The Catechism of the Catholic Church: 570

“Jesus’ entry into Jerusalem manifests the coming of the kingdom that the Messiah-King, welcomed into his city by children and the humble of heart, is going to accomplish by the Passover of his Death and Resurrection.”

Obiter Dicta:  Sister Ann Astell, a professor in the Department of Theology at Notre Dame University, in an article entitled “Entering Jerusalem from the East” (2017), writes

“Jesus must have entered the city through its eastern gate, the Golden Gate. Clearly visible from the spot where we overlooked the city, the Golden Gate is sealed. Closed by the Muslims in A.D. 810, reopened by the crusaders, it was walled up again by Saladin in 1187 and by Suleiman the Magnificent in 1541. It has remained closed for over four centuries.  Why did Jesus enter through that particular gate on the day of his triumph, when people openly hailed him as Messiah and king? Saint Matthew writes that he rode into Jerusalem as its king aback a donkey and a colt in fulfillment of a prophecy (Zechariah 9:9). Another prophecy, Ezekiel’s mystical vision of the new temple, relates: “Then [the angel] brought me to the gate, the gate facing east. And there, the glory of the God of Israel was coming from the east” (Ezekiel 43:1).

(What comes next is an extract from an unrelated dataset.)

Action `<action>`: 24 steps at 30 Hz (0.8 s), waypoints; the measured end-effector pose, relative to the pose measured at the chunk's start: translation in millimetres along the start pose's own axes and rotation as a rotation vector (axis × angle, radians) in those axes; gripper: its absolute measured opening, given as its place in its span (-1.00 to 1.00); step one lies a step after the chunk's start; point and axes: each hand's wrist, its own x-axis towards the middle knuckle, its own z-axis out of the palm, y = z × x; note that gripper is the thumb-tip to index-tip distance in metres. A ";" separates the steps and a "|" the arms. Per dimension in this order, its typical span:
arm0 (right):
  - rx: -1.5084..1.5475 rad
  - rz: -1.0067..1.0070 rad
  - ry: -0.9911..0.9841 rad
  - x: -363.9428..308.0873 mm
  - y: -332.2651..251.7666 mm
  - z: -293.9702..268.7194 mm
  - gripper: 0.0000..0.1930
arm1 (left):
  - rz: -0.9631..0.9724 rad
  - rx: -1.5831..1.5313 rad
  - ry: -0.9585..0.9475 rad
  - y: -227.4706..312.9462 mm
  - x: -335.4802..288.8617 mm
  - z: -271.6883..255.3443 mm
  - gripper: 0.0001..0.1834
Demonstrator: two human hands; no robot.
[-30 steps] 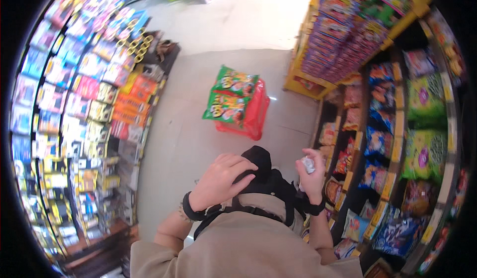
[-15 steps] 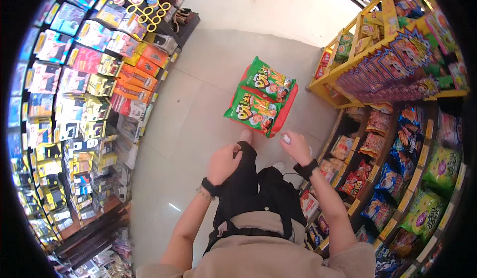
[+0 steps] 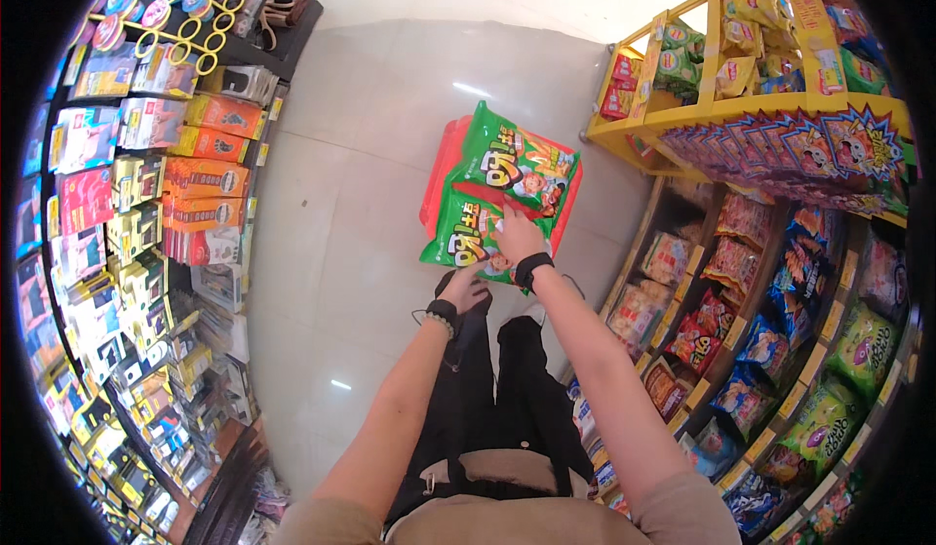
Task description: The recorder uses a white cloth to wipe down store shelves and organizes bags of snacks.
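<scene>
Two green snack bags (image 3: 522,167), printed with pictures of food, lie one beyond the other on a red basket (image 3: 436,192) on the floor ahead of me. The basket's red edges show around them. My right hand (image 3: 520,237) reaches over the nearer snack bag (image 3: 465,225), its fingers bent in near the gap between the bags. What it grips there is hidden. Just below that bag's near edge is my left hand (image 3: 466,290), slightly blurred, with fingers apart and nothing seen in them. Both wrists wear dark bands.
Along the left runs a rack of packaged goods (image 3: 205,194). Shelves of bagged snacks (image 3: 726,321) stand close on my right. A yellow display stand (image 3: 624,126) with small snack packs juts out at the far right. Pale tiled floor (image 3: 341,175) lies between them.
My right hand has moved forward and left onto the nearer bag. The left hand has come forward to that bag's near edge. The view has shifted closer to the basket.
</scene>
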 end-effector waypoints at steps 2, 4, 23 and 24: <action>0.037 0.038 0.027 -8.3 -3.1 5.1 -0.51 | -0.018 -0.043 -0.008 3.7 -6.4 -4.4 -0.26; 0.072 0.069 -0.056 -19.5 -3.3 1.5 -0.57 | 0.059 0.062 0.060 4.5 -17.9 -9.4 -0.32; 0.940 0.160 0.646 -259.8 95.2 -218.8 -0.49 | 0.758 0.847 -0.464 -17.8 -207.6 247.4 -0.23; 0.904 0.204 0.684 -285.5 105.0 -235.5 -0.47 | 0.806 0.901 -0.525 -30.9 -208.0 264.6 -0.24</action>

The prophet further observes, “The vision I saw was like the vision I had seen when he came to destroy the city,” and writes later that he saw the eastern gate sealed shut: “This gate shall remain shut; it shall not be opened, and no one shall enter by it; for the LORD, the God of Israel, has entered by it.”  Jewish, Christian and Muslim traditions all associate the eastern gate with the approach of the Divine, with the coming of the Messiah. Following the Proto-Gospel of James (circa A.D. 150), Christian art frequently depicts the parents of the Virgin Mary meeting at the Golden Gate with a kiss and an embrace, heralding her Immaculate Conception. Destined to be the porta coeli, the “gate of heaven,” Mary is the one who will welcome the God-Man, the Incarnate Word of God, into the world. She is also a sealed gate, ever virgin, for the Lord has entered through her.  Significantly, the Golden Gate — the “gate called the Beautiful” (Acts 3:2) — is the site of one of the first post-Resurrection miracles worked by the apostles in the name of Jesus, the healing of a cripple who begged at that gate and whose “walking and leaping and praising God” (Acts 3:8) give expression to the Easter joy of the whole Church. The Lord who lives, who has arisen — he lives also in us. He teaches us, even now, what is necessary for peace.”

God does not just pop into our lives, invited and/or uninvited, from-time-to-time.  Rather, God is an ever present part of the fabric of our individual and communal lives.  Being a part of our human condition, it makes sense that God would utilize symbols and signs whose meaning would become clear to our minds and resonate within our hearts as needed by us.  As Jesus moves toward the Golden Gate those persons in attendance, both those persons physically present that special day and later those persons present in their imagination through reading of this event, come to a realization of the significance of Jesus entering this gate that God is active in the fabric of our lives.

As our minds and hearts soften and widen, we become aware of the multiple ways God is present in and working within our lives.